Goal of the exercise:
Could you transcribe exactly the lines from the one containing "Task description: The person" through the last line of the records below, leaving out the pictures?

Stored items
•••
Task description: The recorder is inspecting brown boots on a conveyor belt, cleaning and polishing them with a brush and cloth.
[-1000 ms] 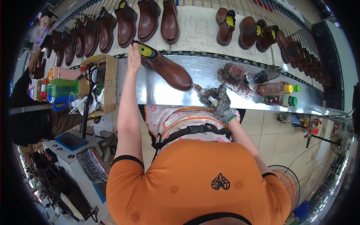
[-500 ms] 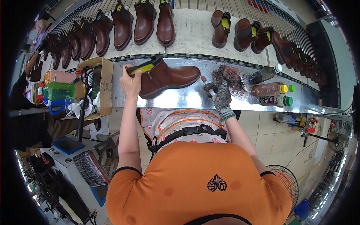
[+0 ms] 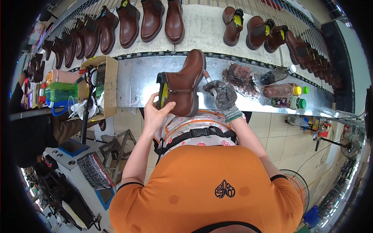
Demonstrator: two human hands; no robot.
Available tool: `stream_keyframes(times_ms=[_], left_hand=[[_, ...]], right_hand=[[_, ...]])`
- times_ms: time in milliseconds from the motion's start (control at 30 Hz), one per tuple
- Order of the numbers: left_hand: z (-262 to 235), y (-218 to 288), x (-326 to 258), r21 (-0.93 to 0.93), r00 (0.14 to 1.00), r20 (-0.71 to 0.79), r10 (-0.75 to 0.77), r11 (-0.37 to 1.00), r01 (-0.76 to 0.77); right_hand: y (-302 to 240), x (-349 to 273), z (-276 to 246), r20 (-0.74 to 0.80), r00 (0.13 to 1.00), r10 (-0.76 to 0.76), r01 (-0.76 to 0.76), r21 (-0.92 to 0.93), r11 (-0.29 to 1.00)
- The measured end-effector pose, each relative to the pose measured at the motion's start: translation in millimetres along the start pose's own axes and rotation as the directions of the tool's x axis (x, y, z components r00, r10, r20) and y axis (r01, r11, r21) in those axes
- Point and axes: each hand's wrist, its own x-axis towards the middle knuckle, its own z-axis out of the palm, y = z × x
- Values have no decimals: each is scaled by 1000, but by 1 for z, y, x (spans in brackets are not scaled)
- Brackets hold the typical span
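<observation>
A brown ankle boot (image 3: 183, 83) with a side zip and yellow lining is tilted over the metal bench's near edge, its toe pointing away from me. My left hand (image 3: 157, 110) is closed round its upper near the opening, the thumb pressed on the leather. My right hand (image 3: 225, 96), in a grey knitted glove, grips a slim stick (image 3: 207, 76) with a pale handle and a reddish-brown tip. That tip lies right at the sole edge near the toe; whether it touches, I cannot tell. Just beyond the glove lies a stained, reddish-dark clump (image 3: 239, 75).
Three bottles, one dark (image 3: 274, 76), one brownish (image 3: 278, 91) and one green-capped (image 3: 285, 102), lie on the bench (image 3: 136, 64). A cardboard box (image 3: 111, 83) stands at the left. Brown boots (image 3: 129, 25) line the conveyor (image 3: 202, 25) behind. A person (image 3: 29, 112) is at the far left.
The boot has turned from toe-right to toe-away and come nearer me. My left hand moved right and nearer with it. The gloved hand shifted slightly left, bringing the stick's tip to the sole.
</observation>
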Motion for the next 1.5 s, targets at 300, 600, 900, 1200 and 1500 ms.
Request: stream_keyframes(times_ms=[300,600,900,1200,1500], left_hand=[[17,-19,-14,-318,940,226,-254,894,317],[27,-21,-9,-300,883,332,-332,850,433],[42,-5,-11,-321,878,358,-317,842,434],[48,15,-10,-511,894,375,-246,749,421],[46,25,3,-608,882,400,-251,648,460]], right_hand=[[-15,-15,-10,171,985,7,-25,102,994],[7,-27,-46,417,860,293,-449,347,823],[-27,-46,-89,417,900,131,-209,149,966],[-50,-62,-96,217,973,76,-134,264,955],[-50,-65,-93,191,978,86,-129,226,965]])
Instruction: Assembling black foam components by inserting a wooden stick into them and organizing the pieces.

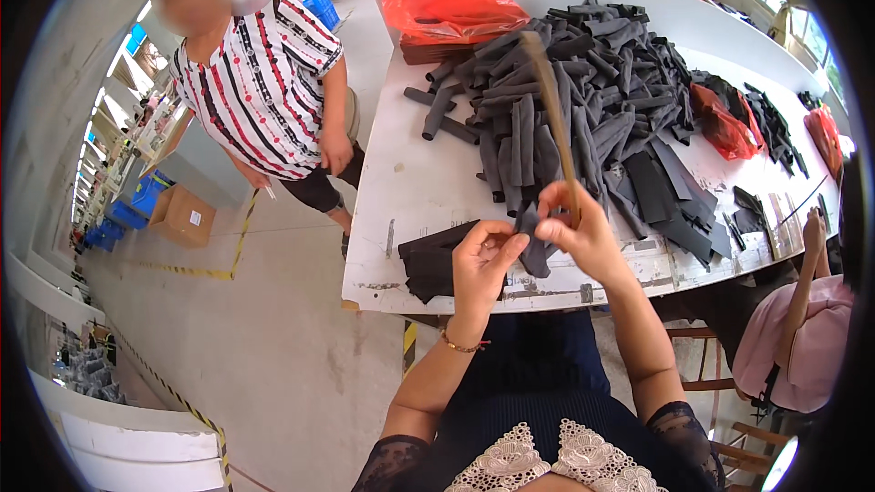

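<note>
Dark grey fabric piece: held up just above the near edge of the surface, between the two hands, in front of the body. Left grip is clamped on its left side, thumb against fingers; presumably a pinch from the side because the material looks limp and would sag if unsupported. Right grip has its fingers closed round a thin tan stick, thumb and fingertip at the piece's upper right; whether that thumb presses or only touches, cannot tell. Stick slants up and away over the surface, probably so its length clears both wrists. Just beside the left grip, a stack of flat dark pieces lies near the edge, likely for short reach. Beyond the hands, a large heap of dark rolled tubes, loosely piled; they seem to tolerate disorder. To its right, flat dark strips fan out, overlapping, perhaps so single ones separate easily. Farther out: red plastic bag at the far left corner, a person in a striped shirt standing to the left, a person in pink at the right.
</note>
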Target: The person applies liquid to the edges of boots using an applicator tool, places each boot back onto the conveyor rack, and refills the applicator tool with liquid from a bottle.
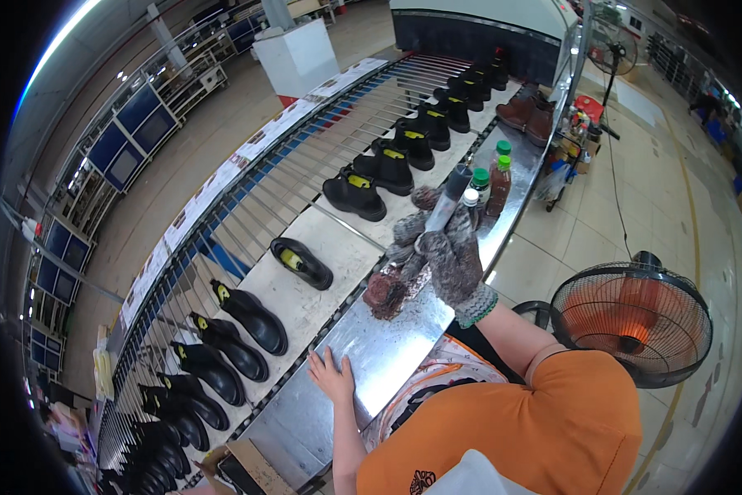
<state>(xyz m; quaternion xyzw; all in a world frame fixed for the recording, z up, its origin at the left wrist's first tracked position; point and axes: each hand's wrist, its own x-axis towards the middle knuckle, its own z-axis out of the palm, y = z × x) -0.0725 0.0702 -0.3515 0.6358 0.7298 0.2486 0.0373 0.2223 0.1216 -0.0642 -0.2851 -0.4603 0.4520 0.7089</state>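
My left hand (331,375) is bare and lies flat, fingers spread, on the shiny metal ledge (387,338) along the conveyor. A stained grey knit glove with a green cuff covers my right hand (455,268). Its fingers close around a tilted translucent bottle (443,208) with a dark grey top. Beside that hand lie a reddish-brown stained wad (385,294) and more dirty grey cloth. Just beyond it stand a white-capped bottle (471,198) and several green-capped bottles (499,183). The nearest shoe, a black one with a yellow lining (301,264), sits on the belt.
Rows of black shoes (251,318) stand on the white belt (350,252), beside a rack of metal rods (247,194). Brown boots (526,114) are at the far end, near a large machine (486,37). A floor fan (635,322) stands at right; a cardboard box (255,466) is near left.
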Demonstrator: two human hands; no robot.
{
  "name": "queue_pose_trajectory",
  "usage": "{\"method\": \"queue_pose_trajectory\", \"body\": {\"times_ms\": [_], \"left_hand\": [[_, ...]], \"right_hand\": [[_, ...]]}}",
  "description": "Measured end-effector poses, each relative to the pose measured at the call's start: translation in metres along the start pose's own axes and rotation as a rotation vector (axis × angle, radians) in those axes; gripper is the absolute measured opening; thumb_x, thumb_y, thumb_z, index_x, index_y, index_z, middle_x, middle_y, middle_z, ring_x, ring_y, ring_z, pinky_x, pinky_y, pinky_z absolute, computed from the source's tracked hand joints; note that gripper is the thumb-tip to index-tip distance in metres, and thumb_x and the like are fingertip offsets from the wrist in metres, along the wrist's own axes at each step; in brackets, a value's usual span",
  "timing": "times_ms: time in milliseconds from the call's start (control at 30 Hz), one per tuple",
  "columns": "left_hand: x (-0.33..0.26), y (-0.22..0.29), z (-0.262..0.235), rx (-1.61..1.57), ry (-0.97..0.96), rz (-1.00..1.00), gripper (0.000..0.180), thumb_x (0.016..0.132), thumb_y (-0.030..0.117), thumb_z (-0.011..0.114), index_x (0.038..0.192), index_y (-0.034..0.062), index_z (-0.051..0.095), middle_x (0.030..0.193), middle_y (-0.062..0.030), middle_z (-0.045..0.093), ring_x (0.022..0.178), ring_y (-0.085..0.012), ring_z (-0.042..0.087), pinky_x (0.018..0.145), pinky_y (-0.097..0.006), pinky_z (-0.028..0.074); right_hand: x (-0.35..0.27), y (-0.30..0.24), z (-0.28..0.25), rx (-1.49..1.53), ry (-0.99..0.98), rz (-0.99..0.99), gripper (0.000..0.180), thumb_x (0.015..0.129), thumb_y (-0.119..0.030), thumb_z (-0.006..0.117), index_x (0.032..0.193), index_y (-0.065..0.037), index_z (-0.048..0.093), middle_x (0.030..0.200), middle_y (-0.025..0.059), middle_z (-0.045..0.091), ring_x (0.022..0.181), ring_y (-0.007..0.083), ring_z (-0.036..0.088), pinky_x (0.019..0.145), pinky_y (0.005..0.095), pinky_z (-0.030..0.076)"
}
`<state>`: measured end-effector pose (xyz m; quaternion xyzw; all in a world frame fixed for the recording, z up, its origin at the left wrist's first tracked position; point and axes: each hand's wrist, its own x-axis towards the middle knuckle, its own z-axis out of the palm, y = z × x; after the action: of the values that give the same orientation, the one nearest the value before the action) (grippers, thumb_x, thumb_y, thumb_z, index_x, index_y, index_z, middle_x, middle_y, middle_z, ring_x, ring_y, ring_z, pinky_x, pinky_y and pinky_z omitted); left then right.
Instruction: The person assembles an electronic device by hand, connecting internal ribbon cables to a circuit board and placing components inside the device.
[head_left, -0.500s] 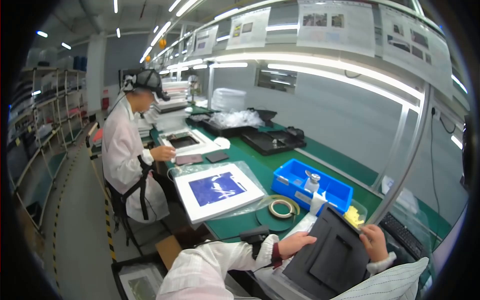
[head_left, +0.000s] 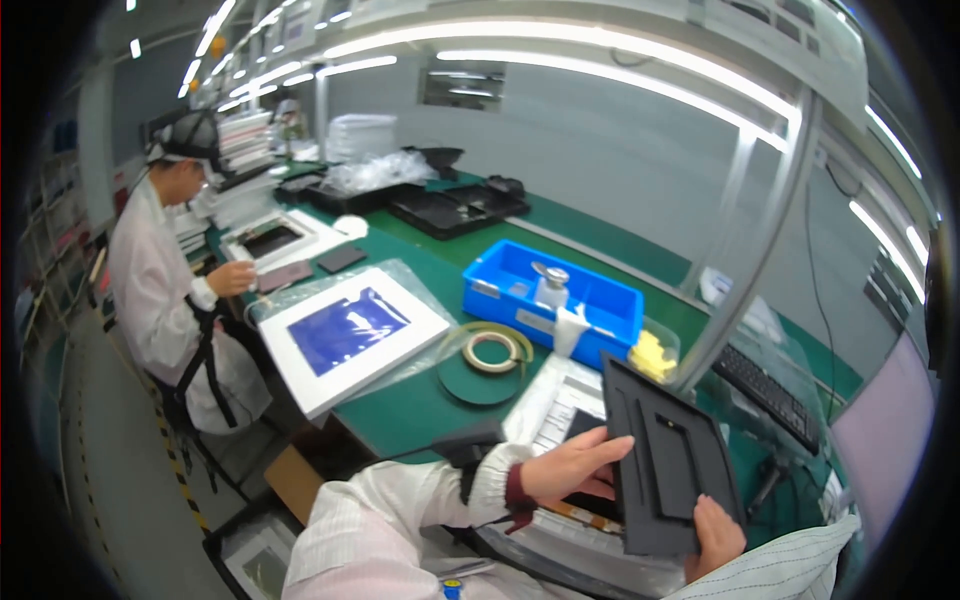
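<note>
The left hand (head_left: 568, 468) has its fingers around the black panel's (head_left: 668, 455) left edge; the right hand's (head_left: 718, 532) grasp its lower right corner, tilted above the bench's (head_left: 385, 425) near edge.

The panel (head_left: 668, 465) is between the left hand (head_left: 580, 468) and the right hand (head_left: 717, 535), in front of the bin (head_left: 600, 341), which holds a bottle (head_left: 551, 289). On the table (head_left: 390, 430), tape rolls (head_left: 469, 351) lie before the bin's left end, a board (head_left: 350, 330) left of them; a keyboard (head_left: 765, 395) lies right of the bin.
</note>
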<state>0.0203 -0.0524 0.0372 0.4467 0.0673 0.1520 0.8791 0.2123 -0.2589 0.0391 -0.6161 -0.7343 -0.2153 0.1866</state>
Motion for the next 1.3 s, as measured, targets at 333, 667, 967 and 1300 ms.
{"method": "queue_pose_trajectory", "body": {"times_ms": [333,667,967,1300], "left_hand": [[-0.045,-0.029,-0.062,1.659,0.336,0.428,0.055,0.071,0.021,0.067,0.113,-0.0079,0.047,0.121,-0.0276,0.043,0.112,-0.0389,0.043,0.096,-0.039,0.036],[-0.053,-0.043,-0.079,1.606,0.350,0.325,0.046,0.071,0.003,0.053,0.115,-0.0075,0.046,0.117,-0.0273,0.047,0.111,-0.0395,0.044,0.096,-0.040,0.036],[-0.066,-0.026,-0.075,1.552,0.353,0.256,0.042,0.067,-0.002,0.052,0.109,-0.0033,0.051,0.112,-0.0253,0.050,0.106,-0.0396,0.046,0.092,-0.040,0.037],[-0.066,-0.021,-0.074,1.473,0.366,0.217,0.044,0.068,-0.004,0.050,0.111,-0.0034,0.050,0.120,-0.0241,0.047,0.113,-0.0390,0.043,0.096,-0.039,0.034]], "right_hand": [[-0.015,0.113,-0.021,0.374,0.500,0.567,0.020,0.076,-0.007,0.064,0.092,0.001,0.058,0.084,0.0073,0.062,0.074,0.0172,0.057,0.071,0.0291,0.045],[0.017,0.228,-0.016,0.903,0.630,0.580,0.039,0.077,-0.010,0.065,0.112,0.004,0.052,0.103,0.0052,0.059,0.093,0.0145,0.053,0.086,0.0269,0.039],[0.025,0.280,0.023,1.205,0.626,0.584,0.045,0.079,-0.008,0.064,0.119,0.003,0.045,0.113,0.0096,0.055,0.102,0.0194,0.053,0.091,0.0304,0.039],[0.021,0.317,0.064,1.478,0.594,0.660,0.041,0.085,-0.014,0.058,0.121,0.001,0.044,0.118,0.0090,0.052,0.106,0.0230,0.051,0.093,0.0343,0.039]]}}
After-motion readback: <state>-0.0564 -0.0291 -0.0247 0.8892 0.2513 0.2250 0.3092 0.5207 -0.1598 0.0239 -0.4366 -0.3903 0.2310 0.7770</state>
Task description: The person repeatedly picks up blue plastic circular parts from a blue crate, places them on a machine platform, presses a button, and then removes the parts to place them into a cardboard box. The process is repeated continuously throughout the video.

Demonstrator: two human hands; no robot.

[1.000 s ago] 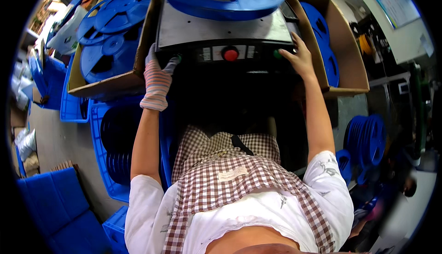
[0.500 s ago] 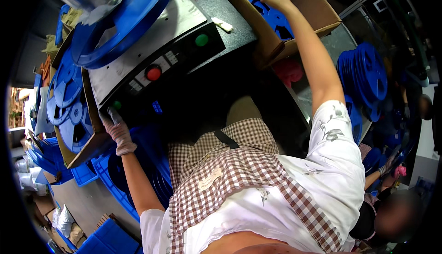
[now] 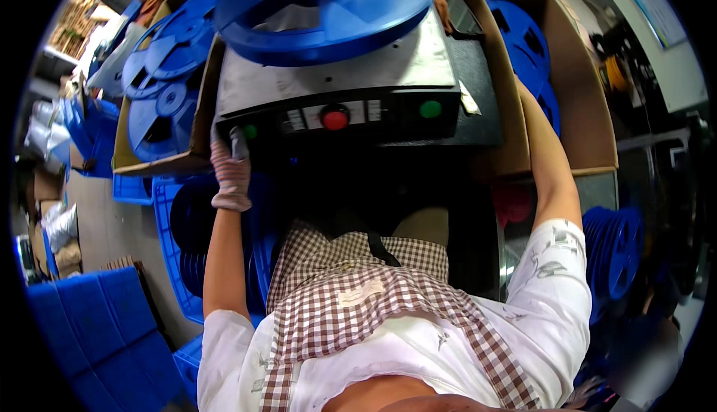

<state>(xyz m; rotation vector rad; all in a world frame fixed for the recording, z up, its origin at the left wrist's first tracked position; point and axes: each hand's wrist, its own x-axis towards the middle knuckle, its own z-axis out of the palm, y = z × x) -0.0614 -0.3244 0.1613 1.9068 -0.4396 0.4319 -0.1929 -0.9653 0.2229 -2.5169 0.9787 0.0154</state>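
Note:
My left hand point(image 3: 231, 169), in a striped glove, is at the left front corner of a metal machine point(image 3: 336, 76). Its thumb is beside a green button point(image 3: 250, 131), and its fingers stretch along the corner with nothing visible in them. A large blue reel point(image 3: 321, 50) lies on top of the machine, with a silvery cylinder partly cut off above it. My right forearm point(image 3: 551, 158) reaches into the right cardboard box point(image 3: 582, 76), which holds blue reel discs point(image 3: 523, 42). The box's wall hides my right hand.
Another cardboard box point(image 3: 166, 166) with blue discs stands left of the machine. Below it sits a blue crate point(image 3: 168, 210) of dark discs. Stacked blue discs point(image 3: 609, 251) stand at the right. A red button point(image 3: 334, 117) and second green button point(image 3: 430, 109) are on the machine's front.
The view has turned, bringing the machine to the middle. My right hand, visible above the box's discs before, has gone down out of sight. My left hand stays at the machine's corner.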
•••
Response:
Task description: The person repeatedly picks up blue plastic circular parts from a blue crate, places them on a machine platform, presses a button, and then removes the parts to place them into a cardboard box. The process is repeated continuously throughout the video.

Demonstrator: two human hands; no robot.

[1.000 s ago] 
[0.500 s ago] 
[now] 

<state>(xyz m; rotation vector rad; all in a world frame fixed for the recording, z up, its origin at the left wrist's first tracked position; point and axes: each hand's wrist, its own x-axis towards the middle knuckle, its own z-axis out of the palm, y = z × x) -0.0614 -0.3244 0.1613 1.9068 -0.4396 0.4319 -0.1929 -0.9653 0.2229 -2.5169 0.9787 0.0154</state>
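Note:
My left hand point(image 3: 231, 169), in a striped glove, is at the left front corner of a metal machine point(image 3: 336, 76). Its thumb is beside a green button point(image 3: 250, 131), and its fingers stretch along the corner with nothing visible in them. A large blue reel point(image 3: 321, 50) lies on top of the machine, with a silvery cylinder partly cut off above it. My right forearm point(image 3: 551, 158) reaches into the right cardboard box point(image 3: 582, 76), which holds blue reel discs point(image 3: 523, 42). The box's wall hides my right hand.
Another cardboard box point(image 3: 166, 166) with blue discs stands left of the machine. Below it sits a blue crate point(image 3: 168, 210) of dark discs. Stacked blue discs point(image 3: 609, 251) stand at the right. A red button point(image 3: 334, 117) and second green button point(image 3: 430, 109) are on the machine's front.
The view has turned, bringing the machine to the middle. My right hand, visible above the box's discs before, has gone down out of sight. My left hand stays at the machine's corner.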

Nothing else remains for the exercise.